Motivation is a theoretical construct used to explain behavior. It represents the reasons for people's actions, desires, and needs. Motivation can also be defined as one's direction to behavior, or what causes a person to want to repeat a behavior and vice versa. A motive is what prompts the person to act in a certain way, or at least develop an inclination for specific behavior. According to Maehr and Meyer, "Motivation is a word that is part of the popular culture as few other psychological concepts are".
Most motivation theorists assume that motivation is involved in the performance of all learned responses; that is, a learned behavior will not occur unless it is energized.  The major question among psychologists, in general, is whether motivation is a primary or secondary influence on behavior.  That is, are changes in behavior better explained by principles of environmental/ecological influences, perception, memory, cognitive development, emotion, explanatory style, or personality or are concepts unique to motivation more pertinent.

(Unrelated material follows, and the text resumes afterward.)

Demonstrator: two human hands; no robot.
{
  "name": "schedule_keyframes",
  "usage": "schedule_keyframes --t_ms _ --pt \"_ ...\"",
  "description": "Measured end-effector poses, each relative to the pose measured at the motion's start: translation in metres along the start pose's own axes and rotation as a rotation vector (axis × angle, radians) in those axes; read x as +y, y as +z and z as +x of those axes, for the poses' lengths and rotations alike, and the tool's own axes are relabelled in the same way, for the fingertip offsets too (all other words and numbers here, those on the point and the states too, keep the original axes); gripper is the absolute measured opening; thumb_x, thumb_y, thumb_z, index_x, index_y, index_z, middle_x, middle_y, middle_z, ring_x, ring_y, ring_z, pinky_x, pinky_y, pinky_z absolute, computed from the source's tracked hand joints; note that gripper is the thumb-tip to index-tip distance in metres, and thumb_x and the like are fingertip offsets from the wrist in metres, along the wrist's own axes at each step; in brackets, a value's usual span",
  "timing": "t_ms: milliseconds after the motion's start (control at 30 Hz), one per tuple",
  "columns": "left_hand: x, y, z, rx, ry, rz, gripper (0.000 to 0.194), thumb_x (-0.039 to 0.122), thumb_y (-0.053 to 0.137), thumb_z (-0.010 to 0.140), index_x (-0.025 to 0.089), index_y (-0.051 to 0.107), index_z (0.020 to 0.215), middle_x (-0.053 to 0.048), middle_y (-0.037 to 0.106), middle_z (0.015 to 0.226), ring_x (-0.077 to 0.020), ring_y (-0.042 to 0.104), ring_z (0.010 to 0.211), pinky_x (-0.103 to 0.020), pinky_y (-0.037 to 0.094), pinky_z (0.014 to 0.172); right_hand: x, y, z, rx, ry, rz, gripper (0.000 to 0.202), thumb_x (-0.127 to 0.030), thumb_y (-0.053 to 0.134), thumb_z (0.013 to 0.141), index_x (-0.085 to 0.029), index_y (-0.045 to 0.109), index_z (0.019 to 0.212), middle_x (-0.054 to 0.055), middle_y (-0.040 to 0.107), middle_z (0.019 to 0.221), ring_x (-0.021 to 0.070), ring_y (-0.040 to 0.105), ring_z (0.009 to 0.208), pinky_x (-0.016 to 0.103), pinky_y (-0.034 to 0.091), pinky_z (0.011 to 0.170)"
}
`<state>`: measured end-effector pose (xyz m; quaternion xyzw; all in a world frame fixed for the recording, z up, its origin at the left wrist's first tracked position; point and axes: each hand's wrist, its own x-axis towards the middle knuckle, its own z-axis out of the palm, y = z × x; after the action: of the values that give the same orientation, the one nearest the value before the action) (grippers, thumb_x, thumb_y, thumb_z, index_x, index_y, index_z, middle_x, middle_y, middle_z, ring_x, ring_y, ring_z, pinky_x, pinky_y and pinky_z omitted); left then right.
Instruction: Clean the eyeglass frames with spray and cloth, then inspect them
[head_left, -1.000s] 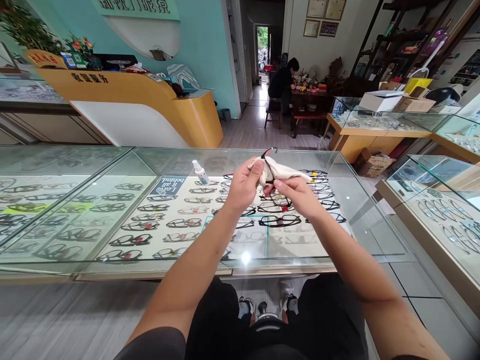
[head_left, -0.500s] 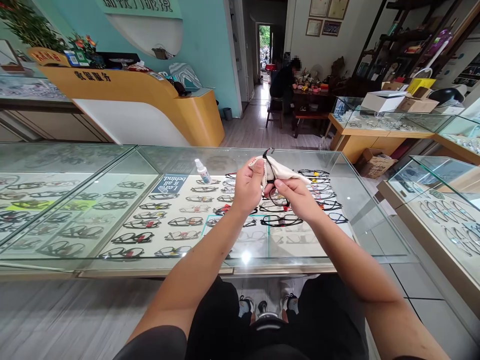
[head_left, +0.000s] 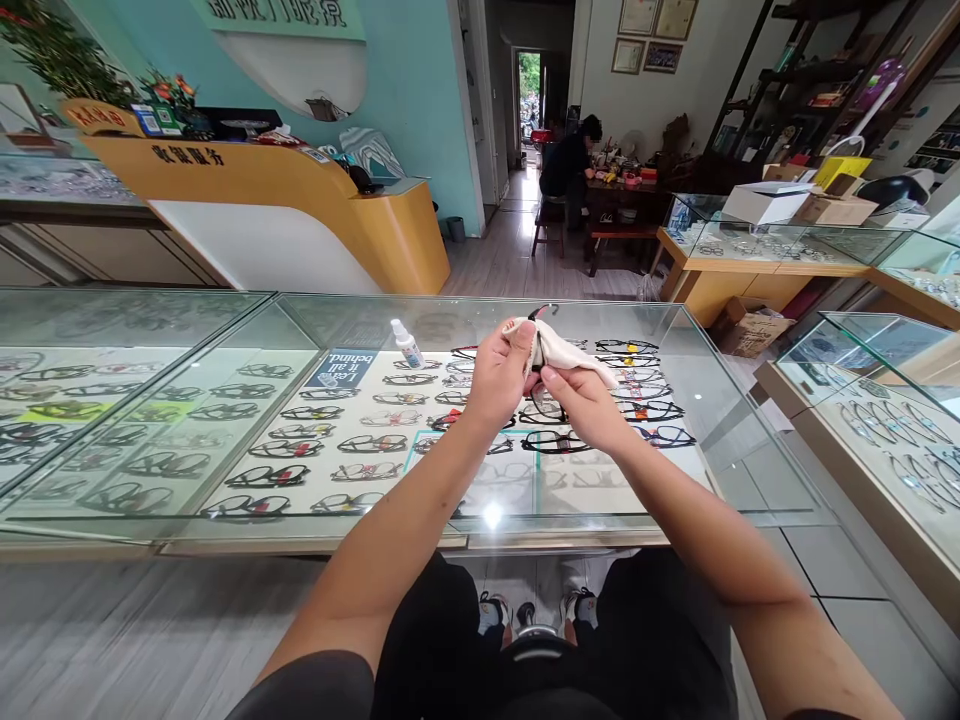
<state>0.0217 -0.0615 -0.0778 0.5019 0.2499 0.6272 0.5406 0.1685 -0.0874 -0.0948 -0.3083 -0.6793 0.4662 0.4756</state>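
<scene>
Above the glass counter, my left hand [head_left: 499, 378] pinches a whitish cloth [head_left: 566, 352] folded around part of a dark pair of eyeglasses [head_left: 547, 408]. My right hand [head_left: 589, 402] is closed on the eyeglasses' frame, its thumb and fingers close to my left fingertips. One rim hangs below the fingers, and a temple arm sticks up above the cloth. The loose end of the cloth drapes over my right hand. How far the cloth covers the other lens is hidden by my fingers. A small white spray bottle [head_left: 406, 343] stands on the counter, left of my hands.
Under the glass top of the display counter [head_left: 435, 535] lie rows of eyeglasses and a blue printed card [head_left: 343, 368]. More showcases stand at the right, with boxes [head_left: 765, 203] on one. A yellow-brown reception desk [head_left: 397, 235] and a seated person [head_left: 566, 165] are farther back.
My right hand has shifted slightly left and down, closer to my left hand. The eyeglasses have tilted a little, and the raised temple arm sits slightly lower and farther right.
</scene>
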Motion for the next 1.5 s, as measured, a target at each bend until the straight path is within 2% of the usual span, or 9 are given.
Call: schedule_keyframes --t_ms 267,367,533,633,833,967,1133,1333,1500 --pt "0.012 -0.006 -0.001 -0.198 -0.092 -0.035 0.057 0.055 0.099 0.077 0.020 0.069 0.112 0.003 0.062 0.075 -0.0100 0.055 0.059 -0.025 0.050 0.056 -0.013 -0.015 0.002 0.049 -0.038 0.028 0.060 -0.077 0.064 0.100 -0.021 0.080 0.083 0.007 0.076 0.086 0.0235 0.067 0.090 0.037 0.056 0.093" --pt "0.009 -0.002 -0.005 -0.148 -0.044 -0.012 0.053 0.052 0.102 0.074 0.020 0.066 0.099 0.006 0.056 0.069 -0.0071 0.047 0.053 -0.023 0.043 0.051 -0.009 -0.010 0.001 0.046 -0.046 0.017 0.064 -0.080 0.062 0.099 -0.021 0.080 0.083 0.008 0.077 0.088 0.0252 0.068 0.093 0.039 0.056 0.097" --pt "0.002 0.000 -0.003 0.044 -0.008 0.000 0.060 0.073 0.090 0.080 0.020 0.063 0.085 0.006 0.053 0.062 -0.0062 0.041 0.045 -0.023 0.033 0.040 -0.001 0.007 -0.005 0.060 -0.047 -0.004 0.065 -0.080 0.060 0.100 -0.019 0.080 0.087 0.008 0.078 0.096 0.0264 0.069 0.101 0.041 0.052 0.103" --pt "0.003 -0.002 0.000 0.001 -0.076 -0.063 0.064 0.078 0.089 0.077 0.020 0.063 0.082 0.006 0.054 0.057 -0.0078 0.043 0.041 -0.023 0.034 0.036 -0.002 0.005 -0.004 0.073 -0.044 0.023 0.064 -0.080 0.062 0.099 -0.020 0.081 0.086 0.008 0.078 0.091 0.0265 0.071 0.099 0.040 0.054 0.099" --pt "0.010 -0.003 0.002 -0.098 -0.189 -0.216 0.058 0.071 0.085 0.086 0.016 0.074 0.099 0.002 0.065 0.064 -0.0111 0.057 0.050 -0.025 0.049 0.048 -0.013 -0.009 -0.002 0.039 0.008 0.086 0.059 -0.077 0.067 0.098 -0.022 0.085 0.091 0.006 0.080 0.093 0.0248 0.072 0.095 0.038 0.057 0.097" --pt "0.013 -0.012 0.009 -0.048 -0.231 -0.263 0.046 0.058 0.081 0.097 0.013 0.077 0.109 -0.007 0.080 0.089 -0.0173 0.075 0.075 -0.029 0.062 0.072 -0.033 -0.018 -0.022 0.045 0.045 0.070 0.056 -0.072 0.061 0.104 -0.022 0.086 0.099 0.007 0.081 0.098 0.0225 0.069 0.088 0.034 0.055 0.078" --pt "0.017 -0.038 0.016 -0.156 -0.431 -0.200 0.042 0.050 0.090 0.089 0.011 0.079 0.096 -0.008 0.080 0.086 -0.0182 0.074 0.079 -0.028 0.059 0.074 -0.077 -0.048 -0.049 -0.002 -0.290 -0.485 0.043 -0.047 0.049 0.117 -0.024 0.084 0.107 0.005 0.074 0.089 0.0209 0.064 0.085 0.037 0.050 0.082" --pt "0.020 -0.053 0.010 -0.394 -0.611 0.016 0.050 0.055 0.100 0.075 0.012 0.077 0.086 -0.004 0.073 0.078 -0.0152 0.064 0.070 -0.027 0.050 0.065 -0.099 -0.074 -0.029 -0.241 -0.742 -1.498 0.026 -0.026 0.054 0.116 -0.023 0.076 0.103 0.007 0.080 0.105 0.0246 0.061 0.099 0.042 0.042 0.085" --pt "0.025 -0.051 0.005 -0.600 -0.650 0.121 0.057 0.064 0.095 0.076 0.012 0.075 0.083 -0.007 0.071 0.078 -0.0161 0.060 0.069 -0.029 0.046 0.063 -0.107 -0.068 -0.011 -0.533 -0.926 -1.699 0.031 -0.011 0.049 0.114 -0.023 0.076 0.104 0.004 0.078 0.108 0.0214 0.058 0.100 0.038 0.044 0.082"
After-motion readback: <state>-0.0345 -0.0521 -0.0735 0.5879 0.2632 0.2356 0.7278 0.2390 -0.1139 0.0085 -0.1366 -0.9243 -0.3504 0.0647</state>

                                                                                                  

For example, it is known that people respond to increasingly complex or novel events (or stimuli) in the environment up to a point and then the rate of responding decreases.  This inverted-U-shaped curve of behavior is well-known and widely acknowledged (e.g., Yerkes & Dodson, 1908).  However, the major issue is one of explaining this phenomenon.  Is this a conditioning (is the individual behaving because of past classical or operant conditioning), another type of external motivation such as social or ecological, an internal motivational process (e.g., cognition, emotion, or self-regulation), or is there some better explanation?